GPS Positioning – Glossary & In-Depth Explanations

What is GPS Positioning?

GPS Positioning is a satellite-based method for determining a precise location anywhere on Earth. It relies on the U.S. Global Positioning System (GPS), a constellation of satellites transmitting synchronized signals. By measuring how long it takes signals from at least four satellites to reach a receiver, GPS uses trilateration—a geometric technique—to compute the receiver’s 3D position and synchronize its clock to GPS system time.

GPS positioning underpins navigation for aviation, maritime, and land transport, as well as surveying, mapping, geodesy, precision agriculture, asset tracking, and scientific research. Modern GPS can achieve meter-level accuracy for consumers and centimeter- or even millimeter-level accuracy for professionals using advanced correction methods. The technology’s core strengths are global coverage, real-time capability, and integration into compact, affordable devices.

Space Segment: The GPS Satellites

The space segment comprises a constellation of at least 24 operational GPS satellites in six orbital planes at about 20,200 km altitude. These satellites orbit every 11 hours 58 minutes, ensuring at least four are visible from any location at any time. Each carries multiple atomic clocks, broadcasting signals on several frequencies (L1, L2, L5) with encoded information about satellite position, time, and health.

Key points:

• Each satellite transmits unique PRN codes for identification.
• Atomic clocks ensure nanosecond-level timing precision.
• Signals include ephemeris (precise orbit), almanac (coarse constellation data), and clock corrections.
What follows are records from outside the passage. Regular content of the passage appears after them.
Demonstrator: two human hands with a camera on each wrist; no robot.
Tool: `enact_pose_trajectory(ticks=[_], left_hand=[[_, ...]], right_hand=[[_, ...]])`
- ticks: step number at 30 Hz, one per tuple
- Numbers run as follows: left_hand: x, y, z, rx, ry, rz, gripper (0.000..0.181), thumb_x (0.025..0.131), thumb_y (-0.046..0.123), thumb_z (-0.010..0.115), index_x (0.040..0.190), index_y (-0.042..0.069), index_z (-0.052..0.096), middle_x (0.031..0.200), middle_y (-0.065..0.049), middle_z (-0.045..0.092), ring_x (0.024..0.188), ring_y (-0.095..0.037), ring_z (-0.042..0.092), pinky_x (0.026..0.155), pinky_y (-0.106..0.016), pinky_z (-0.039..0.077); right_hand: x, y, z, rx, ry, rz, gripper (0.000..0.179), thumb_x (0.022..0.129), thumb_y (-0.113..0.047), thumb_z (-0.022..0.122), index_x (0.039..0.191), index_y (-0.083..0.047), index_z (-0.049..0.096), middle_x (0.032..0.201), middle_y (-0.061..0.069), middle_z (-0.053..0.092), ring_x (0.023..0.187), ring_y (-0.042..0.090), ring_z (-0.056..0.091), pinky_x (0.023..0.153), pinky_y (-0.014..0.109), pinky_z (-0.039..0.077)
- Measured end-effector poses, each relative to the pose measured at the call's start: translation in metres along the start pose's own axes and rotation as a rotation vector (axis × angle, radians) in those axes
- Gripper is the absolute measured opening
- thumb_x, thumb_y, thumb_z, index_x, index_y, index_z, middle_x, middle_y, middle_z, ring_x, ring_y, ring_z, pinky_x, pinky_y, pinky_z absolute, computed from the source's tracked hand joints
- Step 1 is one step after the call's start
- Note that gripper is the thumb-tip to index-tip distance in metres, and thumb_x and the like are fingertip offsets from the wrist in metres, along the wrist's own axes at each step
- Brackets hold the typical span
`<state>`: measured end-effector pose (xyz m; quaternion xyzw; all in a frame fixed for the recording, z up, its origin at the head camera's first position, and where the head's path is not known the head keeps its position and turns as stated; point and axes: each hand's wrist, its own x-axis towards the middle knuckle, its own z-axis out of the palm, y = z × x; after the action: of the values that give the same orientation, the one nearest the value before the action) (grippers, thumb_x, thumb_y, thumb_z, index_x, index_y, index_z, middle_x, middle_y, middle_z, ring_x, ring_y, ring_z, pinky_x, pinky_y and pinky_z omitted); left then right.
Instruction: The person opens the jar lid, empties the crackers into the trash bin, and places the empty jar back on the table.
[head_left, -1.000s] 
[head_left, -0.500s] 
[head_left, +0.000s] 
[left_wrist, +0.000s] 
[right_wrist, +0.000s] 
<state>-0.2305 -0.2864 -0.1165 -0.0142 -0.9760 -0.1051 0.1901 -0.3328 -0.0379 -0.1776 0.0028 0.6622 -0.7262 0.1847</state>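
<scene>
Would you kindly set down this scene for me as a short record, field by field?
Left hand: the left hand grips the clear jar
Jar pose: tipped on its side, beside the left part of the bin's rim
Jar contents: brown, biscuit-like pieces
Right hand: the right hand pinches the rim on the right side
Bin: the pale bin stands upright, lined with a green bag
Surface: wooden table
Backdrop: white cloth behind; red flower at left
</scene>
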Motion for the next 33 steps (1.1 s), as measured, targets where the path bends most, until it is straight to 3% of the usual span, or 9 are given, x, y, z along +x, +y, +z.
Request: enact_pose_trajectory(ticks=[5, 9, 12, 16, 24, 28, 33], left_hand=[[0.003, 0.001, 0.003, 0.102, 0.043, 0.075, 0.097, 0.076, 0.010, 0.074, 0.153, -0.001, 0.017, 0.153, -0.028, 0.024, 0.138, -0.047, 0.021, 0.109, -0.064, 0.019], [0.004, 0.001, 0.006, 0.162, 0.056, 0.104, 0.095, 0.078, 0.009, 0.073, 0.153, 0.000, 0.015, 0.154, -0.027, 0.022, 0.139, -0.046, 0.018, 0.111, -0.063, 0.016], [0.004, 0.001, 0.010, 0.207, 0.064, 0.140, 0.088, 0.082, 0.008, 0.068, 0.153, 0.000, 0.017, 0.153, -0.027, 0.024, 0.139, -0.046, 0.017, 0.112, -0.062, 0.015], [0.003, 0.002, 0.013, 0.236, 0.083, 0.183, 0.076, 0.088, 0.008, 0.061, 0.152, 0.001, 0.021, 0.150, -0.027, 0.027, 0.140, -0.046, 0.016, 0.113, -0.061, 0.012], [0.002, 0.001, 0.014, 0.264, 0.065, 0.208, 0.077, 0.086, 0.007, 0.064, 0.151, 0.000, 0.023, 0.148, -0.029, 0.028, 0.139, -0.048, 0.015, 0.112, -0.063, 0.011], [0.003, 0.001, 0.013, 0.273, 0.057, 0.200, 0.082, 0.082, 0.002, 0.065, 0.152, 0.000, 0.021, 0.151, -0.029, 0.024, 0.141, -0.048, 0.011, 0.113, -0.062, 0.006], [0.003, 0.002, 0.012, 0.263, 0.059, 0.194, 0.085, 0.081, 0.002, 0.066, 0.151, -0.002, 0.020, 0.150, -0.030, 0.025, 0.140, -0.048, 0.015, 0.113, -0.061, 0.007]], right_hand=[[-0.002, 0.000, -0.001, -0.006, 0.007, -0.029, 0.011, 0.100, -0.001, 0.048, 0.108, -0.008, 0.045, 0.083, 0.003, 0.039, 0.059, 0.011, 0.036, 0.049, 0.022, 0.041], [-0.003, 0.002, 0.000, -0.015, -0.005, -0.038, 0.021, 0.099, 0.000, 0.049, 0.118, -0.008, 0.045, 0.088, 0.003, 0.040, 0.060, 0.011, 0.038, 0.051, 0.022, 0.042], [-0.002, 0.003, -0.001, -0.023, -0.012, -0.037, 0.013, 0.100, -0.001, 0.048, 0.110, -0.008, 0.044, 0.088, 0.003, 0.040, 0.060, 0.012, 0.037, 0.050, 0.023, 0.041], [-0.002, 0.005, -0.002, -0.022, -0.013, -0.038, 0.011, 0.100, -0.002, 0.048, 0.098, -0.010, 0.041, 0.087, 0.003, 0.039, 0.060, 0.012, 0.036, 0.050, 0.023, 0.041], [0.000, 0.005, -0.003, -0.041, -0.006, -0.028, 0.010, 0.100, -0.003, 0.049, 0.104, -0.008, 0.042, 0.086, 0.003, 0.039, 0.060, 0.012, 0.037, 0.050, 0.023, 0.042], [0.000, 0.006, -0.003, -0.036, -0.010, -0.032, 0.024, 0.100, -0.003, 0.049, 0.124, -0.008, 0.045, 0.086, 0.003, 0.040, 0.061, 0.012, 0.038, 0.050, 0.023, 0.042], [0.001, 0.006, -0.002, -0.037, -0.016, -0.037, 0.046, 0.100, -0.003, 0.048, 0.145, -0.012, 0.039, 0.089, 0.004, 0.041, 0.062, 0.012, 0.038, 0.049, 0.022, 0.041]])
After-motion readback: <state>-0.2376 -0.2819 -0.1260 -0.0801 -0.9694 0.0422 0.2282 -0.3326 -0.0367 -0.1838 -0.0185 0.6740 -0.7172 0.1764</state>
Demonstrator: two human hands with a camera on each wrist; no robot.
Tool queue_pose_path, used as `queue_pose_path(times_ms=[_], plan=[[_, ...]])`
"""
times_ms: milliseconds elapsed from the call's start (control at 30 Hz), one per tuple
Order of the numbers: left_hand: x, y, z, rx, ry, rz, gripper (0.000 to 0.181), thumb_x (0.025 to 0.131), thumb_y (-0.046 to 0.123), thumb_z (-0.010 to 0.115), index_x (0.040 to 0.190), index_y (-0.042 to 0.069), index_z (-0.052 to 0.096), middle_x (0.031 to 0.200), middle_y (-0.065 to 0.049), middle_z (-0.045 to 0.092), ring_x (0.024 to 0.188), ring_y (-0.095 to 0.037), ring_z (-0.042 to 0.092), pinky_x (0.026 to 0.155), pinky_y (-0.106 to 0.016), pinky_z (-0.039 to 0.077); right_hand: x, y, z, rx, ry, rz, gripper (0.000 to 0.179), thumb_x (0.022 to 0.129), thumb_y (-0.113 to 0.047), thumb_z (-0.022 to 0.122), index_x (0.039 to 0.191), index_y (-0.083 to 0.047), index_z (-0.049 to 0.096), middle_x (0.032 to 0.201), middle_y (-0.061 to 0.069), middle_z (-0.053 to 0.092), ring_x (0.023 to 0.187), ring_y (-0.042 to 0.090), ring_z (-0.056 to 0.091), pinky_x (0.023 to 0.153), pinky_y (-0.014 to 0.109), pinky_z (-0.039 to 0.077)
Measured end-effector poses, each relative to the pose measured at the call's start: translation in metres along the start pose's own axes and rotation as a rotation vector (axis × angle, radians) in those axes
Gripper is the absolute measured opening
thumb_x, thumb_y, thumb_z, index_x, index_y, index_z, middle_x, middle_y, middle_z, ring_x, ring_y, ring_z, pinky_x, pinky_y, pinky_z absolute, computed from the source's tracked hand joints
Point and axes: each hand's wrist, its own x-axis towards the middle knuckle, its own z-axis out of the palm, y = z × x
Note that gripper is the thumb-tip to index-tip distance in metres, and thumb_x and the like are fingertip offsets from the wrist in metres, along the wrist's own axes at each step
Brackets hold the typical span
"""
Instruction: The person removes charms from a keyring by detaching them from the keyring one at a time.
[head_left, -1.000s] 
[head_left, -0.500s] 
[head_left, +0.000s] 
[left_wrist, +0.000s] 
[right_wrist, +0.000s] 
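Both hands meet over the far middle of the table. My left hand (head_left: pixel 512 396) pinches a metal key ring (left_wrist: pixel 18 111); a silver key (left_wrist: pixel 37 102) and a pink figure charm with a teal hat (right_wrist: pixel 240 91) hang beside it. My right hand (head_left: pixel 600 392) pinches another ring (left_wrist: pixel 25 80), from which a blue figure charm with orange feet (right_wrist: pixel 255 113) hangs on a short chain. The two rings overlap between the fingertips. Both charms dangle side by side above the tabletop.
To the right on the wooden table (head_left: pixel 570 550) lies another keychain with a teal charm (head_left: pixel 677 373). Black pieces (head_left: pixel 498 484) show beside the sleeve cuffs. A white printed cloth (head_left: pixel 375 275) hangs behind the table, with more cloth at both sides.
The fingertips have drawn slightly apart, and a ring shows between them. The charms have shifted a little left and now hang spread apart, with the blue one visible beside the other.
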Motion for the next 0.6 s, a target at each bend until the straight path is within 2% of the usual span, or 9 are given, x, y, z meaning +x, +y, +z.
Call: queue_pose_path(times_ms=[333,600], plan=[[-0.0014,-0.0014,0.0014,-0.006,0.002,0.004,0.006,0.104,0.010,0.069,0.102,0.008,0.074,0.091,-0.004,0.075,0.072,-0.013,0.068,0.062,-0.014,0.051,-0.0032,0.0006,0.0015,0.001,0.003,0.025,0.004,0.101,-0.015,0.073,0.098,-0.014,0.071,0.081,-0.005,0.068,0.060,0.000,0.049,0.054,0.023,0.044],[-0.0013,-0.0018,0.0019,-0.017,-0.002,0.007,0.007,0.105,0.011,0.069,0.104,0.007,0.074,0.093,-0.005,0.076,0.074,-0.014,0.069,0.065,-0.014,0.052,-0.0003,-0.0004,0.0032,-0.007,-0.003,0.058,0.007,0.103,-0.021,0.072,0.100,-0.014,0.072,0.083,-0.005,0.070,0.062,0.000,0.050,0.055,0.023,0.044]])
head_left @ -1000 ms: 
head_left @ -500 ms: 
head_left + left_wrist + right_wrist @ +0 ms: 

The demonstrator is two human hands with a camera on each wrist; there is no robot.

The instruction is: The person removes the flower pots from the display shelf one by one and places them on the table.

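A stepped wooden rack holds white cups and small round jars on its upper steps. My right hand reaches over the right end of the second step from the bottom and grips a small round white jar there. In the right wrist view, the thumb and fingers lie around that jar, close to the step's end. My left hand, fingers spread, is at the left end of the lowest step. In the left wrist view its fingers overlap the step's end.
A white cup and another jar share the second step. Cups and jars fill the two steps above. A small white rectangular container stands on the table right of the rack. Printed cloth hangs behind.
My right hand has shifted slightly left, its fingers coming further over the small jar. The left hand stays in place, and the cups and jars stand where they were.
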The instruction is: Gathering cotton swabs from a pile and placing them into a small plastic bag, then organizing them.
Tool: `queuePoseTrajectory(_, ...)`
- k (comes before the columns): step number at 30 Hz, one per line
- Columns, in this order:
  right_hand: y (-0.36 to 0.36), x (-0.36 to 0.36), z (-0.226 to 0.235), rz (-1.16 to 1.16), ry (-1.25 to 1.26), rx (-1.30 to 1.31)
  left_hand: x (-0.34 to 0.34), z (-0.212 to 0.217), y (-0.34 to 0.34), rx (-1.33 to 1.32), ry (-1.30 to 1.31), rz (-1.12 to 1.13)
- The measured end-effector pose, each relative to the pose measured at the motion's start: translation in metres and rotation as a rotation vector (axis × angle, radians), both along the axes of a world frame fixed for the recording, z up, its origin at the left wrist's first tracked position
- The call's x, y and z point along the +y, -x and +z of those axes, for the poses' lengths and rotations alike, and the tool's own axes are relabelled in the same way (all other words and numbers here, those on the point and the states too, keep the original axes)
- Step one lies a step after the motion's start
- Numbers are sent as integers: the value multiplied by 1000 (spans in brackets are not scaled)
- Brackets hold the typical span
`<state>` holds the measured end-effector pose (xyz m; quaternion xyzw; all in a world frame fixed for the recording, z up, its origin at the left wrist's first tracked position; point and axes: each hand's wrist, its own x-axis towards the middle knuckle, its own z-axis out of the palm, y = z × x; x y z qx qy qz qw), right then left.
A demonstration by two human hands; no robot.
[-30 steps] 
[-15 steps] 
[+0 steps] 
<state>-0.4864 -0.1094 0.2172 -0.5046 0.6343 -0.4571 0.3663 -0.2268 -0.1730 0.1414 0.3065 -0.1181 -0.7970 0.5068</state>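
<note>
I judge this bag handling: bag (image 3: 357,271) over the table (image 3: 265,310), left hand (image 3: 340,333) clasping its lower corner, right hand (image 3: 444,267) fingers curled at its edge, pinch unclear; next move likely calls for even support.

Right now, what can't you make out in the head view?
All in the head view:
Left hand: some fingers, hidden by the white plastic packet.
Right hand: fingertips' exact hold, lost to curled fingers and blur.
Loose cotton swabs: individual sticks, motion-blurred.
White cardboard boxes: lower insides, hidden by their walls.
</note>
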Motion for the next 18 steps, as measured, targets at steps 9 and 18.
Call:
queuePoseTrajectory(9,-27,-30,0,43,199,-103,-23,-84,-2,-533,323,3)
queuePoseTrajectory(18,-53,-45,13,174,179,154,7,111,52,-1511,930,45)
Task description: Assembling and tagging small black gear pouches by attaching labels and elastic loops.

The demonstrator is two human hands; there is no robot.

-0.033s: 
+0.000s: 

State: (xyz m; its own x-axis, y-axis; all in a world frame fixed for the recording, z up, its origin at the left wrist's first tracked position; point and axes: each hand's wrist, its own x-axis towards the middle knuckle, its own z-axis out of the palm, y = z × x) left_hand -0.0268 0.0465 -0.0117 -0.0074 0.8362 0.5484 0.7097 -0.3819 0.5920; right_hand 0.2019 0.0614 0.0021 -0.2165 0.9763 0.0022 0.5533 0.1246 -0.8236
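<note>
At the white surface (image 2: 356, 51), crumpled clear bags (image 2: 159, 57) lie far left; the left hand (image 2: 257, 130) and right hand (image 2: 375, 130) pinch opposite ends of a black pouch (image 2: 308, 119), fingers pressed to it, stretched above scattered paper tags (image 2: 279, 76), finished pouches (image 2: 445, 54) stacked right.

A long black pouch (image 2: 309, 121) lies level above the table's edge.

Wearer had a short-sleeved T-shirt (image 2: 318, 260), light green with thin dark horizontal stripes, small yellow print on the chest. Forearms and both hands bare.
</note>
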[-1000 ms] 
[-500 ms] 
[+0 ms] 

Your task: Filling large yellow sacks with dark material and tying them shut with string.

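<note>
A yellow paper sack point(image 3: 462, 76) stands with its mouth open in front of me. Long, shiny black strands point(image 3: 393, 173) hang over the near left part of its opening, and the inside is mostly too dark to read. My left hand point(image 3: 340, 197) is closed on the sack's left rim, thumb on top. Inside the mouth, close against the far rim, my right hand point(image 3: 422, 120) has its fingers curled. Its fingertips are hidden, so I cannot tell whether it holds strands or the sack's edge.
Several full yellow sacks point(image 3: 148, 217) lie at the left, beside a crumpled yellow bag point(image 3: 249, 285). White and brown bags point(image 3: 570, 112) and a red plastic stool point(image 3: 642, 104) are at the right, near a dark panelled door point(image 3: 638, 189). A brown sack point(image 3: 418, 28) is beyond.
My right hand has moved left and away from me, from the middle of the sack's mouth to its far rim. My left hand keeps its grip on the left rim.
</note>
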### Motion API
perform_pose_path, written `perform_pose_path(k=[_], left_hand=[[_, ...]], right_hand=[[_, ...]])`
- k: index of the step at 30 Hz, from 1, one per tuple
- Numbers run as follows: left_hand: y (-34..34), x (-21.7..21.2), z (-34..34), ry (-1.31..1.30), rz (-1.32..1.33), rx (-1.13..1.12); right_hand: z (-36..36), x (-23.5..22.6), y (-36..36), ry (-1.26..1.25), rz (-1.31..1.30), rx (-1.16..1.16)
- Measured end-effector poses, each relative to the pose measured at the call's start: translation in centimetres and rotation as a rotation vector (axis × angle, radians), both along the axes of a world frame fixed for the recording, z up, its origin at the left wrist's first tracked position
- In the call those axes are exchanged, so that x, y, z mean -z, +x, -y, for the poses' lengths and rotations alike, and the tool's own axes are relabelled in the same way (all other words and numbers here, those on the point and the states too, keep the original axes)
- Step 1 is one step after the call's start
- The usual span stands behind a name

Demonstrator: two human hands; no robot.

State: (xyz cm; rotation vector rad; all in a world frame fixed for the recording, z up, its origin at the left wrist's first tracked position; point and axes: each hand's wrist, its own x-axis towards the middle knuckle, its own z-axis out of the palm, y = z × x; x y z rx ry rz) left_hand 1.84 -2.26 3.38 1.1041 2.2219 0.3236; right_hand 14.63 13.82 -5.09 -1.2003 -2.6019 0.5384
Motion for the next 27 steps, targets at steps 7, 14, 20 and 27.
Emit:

Modern blocks (IIR, IIF, III) offer enhanced accuracy, integrity, and anti-jamming features. The constellation is maintained for redundancy, so more than 30 satellites may be operational at a time.

Control Segment: Ground Infrastructure

The control segment monitors and manages the satellites. It includes:

• Master Control Station (Schriever Space Force Base, Colorado)
• An alternate control station
• A global network of monitor stations (Hawaii, Kwajalein, Diego Garcia, Ascension, Cape Canaveral, Colorado Springs)
• Ground uplink antennas

Monitor stations track satellite signals, collecting orbit and clock data. The Master Control Station computes corrections, uploads updates, and ensures all satellites remain within tight tolerances for position and timing. The segment operates 24/7, supports anomaly resolution, and updates software and security features.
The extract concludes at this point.